A sexual assault scandal has rocked Alibaba and led to departures at the Chinese e-commerce giant.
The company on Monday said it has fired an employee after he was accused of sexually assaulting a woman who also works at Alibaba
(BABA). The man confessed to actions that Alibaba
(BABA) deemed “in serious violation of company policy,” according to a memo sent by Alibaba
(BABA) Group chairman and CEO Daniel Zhang to employees.
Two senior employees also resigned after they “failed to prioritize employee protection,” according to Zhang’s memo.
“Alibaba Group has a zero-tolerance policy against sexual misconduct, and ensuring a safe workplace for all our employees is Alibaba’s top priority,” a company spokesperson said in a statement to CNN Business.

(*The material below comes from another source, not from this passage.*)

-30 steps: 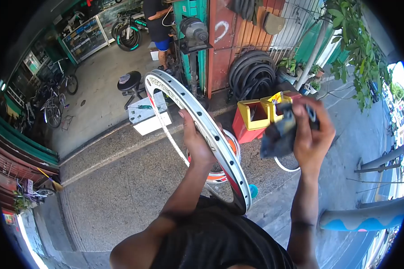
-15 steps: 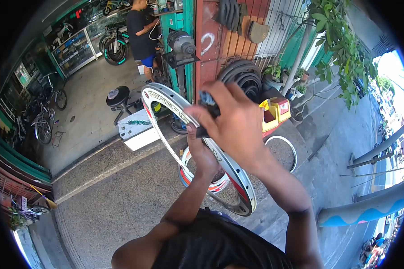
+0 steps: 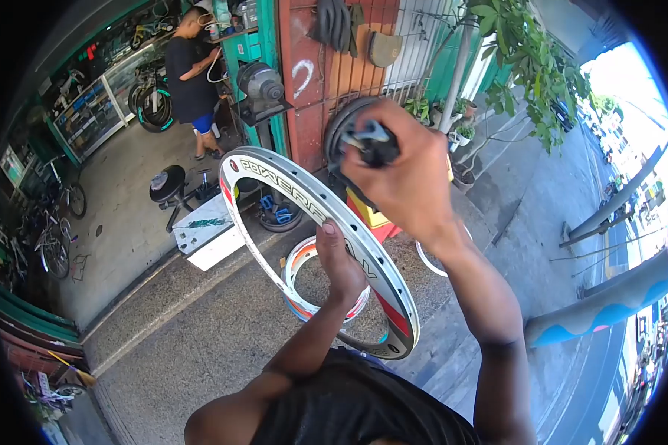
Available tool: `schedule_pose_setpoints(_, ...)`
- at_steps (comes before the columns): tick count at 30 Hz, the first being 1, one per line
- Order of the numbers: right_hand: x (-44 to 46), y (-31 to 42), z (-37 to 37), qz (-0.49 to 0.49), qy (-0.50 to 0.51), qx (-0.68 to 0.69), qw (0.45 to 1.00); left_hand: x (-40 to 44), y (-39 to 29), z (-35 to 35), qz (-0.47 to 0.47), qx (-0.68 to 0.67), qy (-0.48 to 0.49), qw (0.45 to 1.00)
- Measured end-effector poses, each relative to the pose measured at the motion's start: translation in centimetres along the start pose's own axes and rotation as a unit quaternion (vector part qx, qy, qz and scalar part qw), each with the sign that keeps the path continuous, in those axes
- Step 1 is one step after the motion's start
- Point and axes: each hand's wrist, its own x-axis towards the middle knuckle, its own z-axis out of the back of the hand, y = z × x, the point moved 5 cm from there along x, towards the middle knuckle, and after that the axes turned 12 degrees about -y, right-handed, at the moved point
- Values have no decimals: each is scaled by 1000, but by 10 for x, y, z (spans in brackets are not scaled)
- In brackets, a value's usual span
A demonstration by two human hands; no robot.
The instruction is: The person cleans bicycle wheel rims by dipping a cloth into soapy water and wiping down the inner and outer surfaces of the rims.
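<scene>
A white bicycle rim [image 3: 273,180] with red patches and dark lettering stands tilted in front of me, its spoke holes showing along the inner and outer edges. My left hand [image 3: 340,267] grips it at the middle of the near side, thumb lying over the lettered face. Above the rim and apart from it, my right hand [image 3: 412,178] is closed around a crumpled dark rag [image 3: 375,142] with blue-grey parts. Motion blurs the rag somewhat. Behind the held rim, orange, white and blue rims [image 3: 298,261] lie on the ground.
Another white rim [image 3: 428,261] lies to the right, near a yellow and red container [image 3: 367,213]. A white box [image 3: 211,241] and black stool [image 3: 168,185] stand left. Beyond are a bench grinder [image 3: 261,87], stacked tires [image 3: 337,133] and a person [image 3: 191,78] in dark clothes.
My right hand has lifted off the rim with the rag, moving up and slightly right. My left hand still holds the rim. The view has shifted, moving the background leftward.
</scene>
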Motion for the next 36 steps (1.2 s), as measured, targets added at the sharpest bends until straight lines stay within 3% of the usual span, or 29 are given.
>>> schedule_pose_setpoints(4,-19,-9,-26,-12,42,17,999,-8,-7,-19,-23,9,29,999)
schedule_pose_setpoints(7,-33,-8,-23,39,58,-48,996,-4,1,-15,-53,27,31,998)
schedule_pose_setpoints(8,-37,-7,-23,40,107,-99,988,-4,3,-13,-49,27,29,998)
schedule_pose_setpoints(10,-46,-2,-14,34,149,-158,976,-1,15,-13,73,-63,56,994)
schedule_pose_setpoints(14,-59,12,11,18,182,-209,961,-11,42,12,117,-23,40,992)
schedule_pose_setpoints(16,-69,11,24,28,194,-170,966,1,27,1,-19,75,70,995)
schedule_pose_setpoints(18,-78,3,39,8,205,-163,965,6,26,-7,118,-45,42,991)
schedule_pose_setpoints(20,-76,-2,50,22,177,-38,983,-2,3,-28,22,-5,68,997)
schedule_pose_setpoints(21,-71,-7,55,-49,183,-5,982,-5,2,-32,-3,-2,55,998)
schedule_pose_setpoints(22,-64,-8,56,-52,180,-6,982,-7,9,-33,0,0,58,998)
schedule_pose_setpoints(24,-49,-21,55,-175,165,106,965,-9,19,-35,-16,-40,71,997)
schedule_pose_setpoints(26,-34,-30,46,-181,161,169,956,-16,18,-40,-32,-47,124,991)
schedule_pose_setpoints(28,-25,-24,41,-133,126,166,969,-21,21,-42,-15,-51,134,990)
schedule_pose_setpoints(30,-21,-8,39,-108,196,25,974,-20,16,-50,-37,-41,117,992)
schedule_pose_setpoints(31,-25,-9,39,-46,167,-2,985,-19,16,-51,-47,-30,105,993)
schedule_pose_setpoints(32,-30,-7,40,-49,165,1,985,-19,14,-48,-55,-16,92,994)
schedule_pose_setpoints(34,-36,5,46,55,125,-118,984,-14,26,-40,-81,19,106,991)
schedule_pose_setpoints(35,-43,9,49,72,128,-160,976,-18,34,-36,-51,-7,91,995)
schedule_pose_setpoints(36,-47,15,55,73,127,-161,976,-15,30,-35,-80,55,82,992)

The allegations — which were widely circulated on Chinese social media over the weekend — have rocked Alibaba at a time when it and other Chinese tech companies are already facing incredible scrutiny from Chinese regulators over their business. The claims triggered public outcry as many criticized the company for its handling of the situation.
The controversy started after a post — allegedly written by the victim, who did not identify herself, and published on an internal Alibaba website — circulated on the Chinese social media website Weibo. According to screenshots of the 8,000-word account, the woman claimed she was assaulted by her supervisor during a business trip to Jinan, a city in eastern China, while she says she was drunk.
“The male leader even entered my hotel room four times that night with condom and assaulted me!!!! When I typed the lines above, I couldn’t control myself, and I broke into tears. I never thought that I would have such an experience,” she wrote. “When I think about it now, it just feels like a nightmare, one that makes you terrified, scared, helpless, helpless nightmare!”
CNN Business cannot confirm the authenticity of the post.
The post has exploded on Chinese social media. Topics related to the incident have been viewed 850 million times on Weibo, generating more than 510,000 discussion posts.
Some commenters accused Alibaba of failing to protect the rights of its employees. The woman allegedly claimed that the company brushed off her concerns when she reported them.
“How come there are still female employees who have been pushed and pressured by their leaders to drink and are violated. Is this the Alibaba culture?” wrote one Weibo user. “I really hope the results of the investigation can become clear as soon as possible. Such a large company must protect its employees.”
On Sunday, police in Jinan announced on Weibo that they had launched a probe into the case.
“The police are actively investigating the matter and collecting evidence,” they said in a statement.
The accused has not been charged with any crime. In the memo to employees on Monday, Zhang said the employee confessed to “intimate acts” with a woman who was inebriated, violating company policy.
“Whether he has committed rape or indecency that violates the law will be determined by law enforcement,” Zhang added in the memo, which was posted publicly on the company’s news website.
“He will be fired and never be rehired,” Zhang wrote.
Two executives, including the president of Alibaba’s Neighborhood Retail group, have resigned over the handling of the incident, according to Zhang, who added that the woman reported the incident to the company August 2.
“We believe that the head of the business is both the owner of the business and the team’s culture,” Zhang wrote, adding that when the woman reported “a horrendous act … they did not make timely decisions nor took appropriate action.”
“This incident has caused tremendous harm to her. We will do everything we can to take care of her,” Zhang wrote.
Zhang added that the company’s chief people officer has also been reprimanded, and said that the company will establish a dedicated reporting channel for employees, as well as create an “anti-sexual harassment policy” that will include input from experts and employees.
Zhang also acknowledged that the incident highlights what he called a culture of “forced drinking,” referring to alcohol-heavy events that are popular in China to secure business deals or build partnerships.
“Although the police are still investigating the specific circumstances of the dinner that day, we are staunchly opposed to the ugly forced drinking culture,” he wrote. “Regardless of gender, whether it is a request made by a customer or a supervisor, our employees are empowered to reject it.”
The scandal’s rapid spread on social media — along with the public outrage that ensued — comes as major firms, including Alibaba, have faced huge regulatory pressure.
As President Xi Jinping increasingly emphasizes the ruling Communist Party’s dominant role in every aspect of China’s economy and society, regulators have targeted tech, education and other businesses with fines and restrictions.
Complaints about work culture play into that scrutiny. Pinduoduo, an e-commerce firm and rival to Alibaba, faced intense public backlash earlier this year over accusations that it overworks its employees after two of its employees died unexpectedly, including a man who died by suicide.
Chinese social media users started calling out the deaths as emblematic of a troublesome work culture, and a former software engineer at the company escalated criticisms in several posts where he accused the company of overworking its employees.
The company did not respond at the time to questions about the allegations made against its work culture, but did say that it had set up a team to provide psychological counseling following the suicide of a worker.